Au centre de la page de titre, la marque de l’imprimeur est présente. Dans un encadrement élégant, la Terpsichore, muse de la danse, habillée d’une robe courte et flottante, tient d’une main un violon et de l’autre, deux cœurs. Sur le pourtour, on peut lire la devise « ut in velabro olearii… », empruntée d'un vers de Plaute qui signifie « nous sommes unis comme l'étaient autrefois ces marchands d'huile, qui, dans le quartier de Rome appelé Vélabre, se concertaient pour se faire payer leur denrée le plus cher possible ». On retrouve cette marque d’éditeur dans la plupart des ouvrages de Peter Schmid, notamment après 1559.

La dernière impression de la collaboration Schirenbrand-Schmid est un ouvrage d’ivrognerie : Wider das grausam Laster der wüsten Trunckenheit, publié en 1560. La page de titre est ornée d’une belle vignette gravée sur bois représentant l’intérieur d’une salle avec six personnes assises, derrière elles trois canettes. On y voit également un personnage coiffé d’un chapeau à plumes. Un huitième personnage le suit en portant un légumier. L’ivresse, sujet principal de ces quelques feuillets, a souvent été dénoncée par les Réformateurs.

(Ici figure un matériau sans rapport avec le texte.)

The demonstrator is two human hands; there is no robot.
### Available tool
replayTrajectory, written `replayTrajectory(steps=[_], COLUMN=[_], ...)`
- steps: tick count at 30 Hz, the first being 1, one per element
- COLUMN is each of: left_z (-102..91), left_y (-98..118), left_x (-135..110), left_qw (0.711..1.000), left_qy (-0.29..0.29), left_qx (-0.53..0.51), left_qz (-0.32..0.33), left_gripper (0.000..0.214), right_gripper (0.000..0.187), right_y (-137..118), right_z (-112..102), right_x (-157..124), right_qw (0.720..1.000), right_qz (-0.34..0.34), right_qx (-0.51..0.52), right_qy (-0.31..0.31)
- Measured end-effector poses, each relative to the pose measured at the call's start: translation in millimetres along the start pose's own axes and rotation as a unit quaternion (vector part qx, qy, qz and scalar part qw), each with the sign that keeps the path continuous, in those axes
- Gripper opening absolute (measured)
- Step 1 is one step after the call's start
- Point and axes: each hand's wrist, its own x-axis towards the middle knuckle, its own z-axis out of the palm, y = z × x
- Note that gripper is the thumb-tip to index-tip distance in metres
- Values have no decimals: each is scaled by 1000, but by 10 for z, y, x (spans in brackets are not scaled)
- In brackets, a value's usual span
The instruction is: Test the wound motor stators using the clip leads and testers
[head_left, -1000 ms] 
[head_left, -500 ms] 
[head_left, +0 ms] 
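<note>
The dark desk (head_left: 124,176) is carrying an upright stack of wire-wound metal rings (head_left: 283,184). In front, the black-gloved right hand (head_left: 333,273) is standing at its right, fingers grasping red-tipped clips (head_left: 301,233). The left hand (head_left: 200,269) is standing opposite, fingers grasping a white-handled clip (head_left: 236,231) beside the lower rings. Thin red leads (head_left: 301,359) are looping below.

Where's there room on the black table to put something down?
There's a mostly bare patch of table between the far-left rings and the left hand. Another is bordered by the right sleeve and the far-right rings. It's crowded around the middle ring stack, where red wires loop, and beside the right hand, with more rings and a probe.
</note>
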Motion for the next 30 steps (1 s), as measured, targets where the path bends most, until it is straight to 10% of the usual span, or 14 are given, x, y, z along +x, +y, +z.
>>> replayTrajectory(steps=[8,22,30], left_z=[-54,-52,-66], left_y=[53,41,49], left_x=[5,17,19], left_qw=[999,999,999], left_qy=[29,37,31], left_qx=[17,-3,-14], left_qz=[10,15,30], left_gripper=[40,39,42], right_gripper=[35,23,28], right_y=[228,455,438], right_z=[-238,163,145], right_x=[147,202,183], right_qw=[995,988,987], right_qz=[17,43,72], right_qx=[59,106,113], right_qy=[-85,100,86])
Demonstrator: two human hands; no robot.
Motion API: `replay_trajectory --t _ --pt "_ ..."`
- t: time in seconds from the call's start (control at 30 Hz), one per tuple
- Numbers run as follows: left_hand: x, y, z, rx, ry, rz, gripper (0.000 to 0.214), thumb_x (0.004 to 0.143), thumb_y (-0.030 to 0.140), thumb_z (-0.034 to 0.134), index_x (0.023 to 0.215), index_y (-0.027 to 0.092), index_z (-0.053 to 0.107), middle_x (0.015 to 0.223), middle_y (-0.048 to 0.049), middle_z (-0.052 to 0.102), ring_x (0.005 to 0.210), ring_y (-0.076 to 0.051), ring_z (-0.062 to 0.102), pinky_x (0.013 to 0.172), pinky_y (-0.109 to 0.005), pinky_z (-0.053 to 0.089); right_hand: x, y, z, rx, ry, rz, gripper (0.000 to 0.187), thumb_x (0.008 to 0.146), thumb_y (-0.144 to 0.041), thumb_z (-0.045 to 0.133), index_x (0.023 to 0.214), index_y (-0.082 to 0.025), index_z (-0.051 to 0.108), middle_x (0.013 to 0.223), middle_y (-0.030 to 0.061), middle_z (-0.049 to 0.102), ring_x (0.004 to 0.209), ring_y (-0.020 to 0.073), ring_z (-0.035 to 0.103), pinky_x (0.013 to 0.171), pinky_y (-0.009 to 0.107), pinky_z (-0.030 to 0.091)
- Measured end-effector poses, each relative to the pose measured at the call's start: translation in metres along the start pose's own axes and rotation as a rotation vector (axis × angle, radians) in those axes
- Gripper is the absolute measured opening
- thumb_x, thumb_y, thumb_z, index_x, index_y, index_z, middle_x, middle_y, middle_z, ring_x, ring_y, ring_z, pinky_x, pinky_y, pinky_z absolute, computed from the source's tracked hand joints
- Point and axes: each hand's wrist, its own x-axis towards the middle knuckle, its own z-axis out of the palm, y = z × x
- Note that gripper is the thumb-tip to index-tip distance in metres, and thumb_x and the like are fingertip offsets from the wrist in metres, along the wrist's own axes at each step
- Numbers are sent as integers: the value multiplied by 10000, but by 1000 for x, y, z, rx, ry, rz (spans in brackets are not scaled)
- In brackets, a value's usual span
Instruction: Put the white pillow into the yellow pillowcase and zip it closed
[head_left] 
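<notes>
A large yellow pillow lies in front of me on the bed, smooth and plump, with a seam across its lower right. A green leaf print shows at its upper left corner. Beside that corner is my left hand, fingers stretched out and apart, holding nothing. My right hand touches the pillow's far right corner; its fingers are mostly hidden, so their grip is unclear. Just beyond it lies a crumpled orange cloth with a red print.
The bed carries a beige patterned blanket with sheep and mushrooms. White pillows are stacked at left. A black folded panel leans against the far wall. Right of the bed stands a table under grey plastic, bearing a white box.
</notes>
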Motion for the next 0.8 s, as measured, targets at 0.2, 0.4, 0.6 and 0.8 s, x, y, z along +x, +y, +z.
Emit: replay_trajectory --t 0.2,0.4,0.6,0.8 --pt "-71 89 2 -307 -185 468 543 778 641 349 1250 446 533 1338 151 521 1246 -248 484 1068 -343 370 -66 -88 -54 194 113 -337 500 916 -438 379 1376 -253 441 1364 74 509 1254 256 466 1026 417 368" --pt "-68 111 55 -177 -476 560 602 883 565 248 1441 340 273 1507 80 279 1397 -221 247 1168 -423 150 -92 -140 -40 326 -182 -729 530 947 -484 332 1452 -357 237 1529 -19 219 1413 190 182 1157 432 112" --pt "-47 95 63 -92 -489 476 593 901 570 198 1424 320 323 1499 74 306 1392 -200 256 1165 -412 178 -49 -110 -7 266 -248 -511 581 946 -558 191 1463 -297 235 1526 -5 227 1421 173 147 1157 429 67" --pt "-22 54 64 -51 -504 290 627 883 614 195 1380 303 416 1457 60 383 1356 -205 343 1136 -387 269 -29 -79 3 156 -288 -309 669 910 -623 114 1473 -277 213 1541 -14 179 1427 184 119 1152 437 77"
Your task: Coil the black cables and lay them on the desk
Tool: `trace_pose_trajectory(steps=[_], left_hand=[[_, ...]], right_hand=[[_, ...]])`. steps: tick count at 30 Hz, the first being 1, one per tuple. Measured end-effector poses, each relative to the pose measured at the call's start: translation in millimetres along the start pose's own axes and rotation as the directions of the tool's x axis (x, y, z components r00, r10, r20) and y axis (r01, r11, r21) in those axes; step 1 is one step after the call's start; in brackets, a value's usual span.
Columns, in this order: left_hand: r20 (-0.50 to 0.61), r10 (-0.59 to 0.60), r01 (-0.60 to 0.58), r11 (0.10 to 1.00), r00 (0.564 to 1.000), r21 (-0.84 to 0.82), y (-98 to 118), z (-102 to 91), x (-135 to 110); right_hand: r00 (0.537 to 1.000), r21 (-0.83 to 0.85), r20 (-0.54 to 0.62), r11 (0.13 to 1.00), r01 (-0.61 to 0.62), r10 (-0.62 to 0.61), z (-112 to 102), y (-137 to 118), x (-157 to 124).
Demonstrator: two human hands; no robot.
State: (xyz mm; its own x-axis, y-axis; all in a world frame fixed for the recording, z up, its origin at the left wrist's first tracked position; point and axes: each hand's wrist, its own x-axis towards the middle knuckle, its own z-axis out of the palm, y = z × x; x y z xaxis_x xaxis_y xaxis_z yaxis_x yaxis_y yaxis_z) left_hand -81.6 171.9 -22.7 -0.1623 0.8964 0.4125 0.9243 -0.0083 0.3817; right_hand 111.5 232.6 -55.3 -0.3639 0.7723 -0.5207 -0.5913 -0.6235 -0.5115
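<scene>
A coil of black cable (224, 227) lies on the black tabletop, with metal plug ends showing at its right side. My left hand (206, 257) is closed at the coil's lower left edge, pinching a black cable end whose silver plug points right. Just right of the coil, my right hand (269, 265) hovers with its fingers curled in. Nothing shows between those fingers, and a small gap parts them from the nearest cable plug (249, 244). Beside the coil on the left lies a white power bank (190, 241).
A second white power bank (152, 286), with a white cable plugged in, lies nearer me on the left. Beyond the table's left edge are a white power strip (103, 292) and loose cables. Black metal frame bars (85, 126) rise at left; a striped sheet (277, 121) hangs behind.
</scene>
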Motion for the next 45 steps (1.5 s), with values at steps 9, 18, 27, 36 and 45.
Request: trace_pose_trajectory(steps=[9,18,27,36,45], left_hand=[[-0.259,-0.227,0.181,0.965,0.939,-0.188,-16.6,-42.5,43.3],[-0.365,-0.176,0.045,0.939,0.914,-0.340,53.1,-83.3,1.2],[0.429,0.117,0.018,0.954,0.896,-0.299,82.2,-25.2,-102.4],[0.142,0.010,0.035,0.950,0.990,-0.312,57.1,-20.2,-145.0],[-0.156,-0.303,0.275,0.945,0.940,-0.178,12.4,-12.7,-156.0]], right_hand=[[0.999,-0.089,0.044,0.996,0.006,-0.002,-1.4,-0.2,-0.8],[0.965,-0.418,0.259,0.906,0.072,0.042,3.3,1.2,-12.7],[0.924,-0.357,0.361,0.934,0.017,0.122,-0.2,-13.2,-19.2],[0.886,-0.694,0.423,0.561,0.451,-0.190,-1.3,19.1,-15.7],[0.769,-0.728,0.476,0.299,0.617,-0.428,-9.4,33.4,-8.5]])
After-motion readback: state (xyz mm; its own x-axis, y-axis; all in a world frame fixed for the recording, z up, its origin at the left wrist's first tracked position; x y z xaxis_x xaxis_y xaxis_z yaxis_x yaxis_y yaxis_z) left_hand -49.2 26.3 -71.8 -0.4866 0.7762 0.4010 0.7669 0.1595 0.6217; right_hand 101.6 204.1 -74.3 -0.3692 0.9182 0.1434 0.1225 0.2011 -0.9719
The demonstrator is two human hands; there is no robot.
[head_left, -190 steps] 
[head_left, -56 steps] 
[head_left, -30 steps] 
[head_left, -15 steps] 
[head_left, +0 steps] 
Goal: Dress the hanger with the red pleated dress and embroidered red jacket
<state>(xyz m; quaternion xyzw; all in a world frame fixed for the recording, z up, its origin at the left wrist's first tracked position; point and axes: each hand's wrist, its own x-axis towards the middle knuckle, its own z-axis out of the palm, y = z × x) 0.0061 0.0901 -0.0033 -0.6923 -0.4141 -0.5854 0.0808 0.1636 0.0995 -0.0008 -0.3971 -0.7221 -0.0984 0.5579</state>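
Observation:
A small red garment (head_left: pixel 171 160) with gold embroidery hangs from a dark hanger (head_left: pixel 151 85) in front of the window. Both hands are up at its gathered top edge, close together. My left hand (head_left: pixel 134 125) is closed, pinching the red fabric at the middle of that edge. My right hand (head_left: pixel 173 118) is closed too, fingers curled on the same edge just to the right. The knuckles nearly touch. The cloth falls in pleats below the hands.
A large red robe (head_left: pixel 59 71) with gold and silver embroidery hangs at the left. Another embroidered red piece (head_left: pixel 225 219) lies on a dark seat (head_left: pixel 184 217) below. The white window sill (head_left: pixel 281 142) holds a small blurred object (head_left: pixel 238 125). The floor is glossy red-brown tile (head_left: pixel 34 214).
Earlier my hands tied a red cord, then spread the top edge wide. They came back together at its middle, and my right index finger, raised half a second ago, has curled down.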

Imprimés tous deux en 1562, Etliche Argument und beweysung das Busse predigen (voir plus haut) et Viri illustrissimi Aureoli Theophrasti ab Hohenheim, helvetii et haeremitae prudentissimi, medici praestantissimi, de gradibus, de compositionibus et dosibus receptorum ac naturalium libri septem de Paracelse (voir ci-contre) font également partie des ouvrages représentatifs de l’imprimerie mulhousienne du 16e siècle. Dons de M. et Mme Jules Schwartz-Schlumberger en mémoire de leur fils Gustave Schwartz, mort pour la France en 1915, ces deux ouvrages proviennent de la bibliothèque de Jean Heilmann, membre du comité du Musée historique de Mulhouse.

Si le travail fourni par l’association Schirenbrand-Schmid durant deux ans témoigne de l’activité de deux imprimeurs, Schmid publie seul de nombreux volumes ; une trentaine est conservée à la bibliothèque municipale.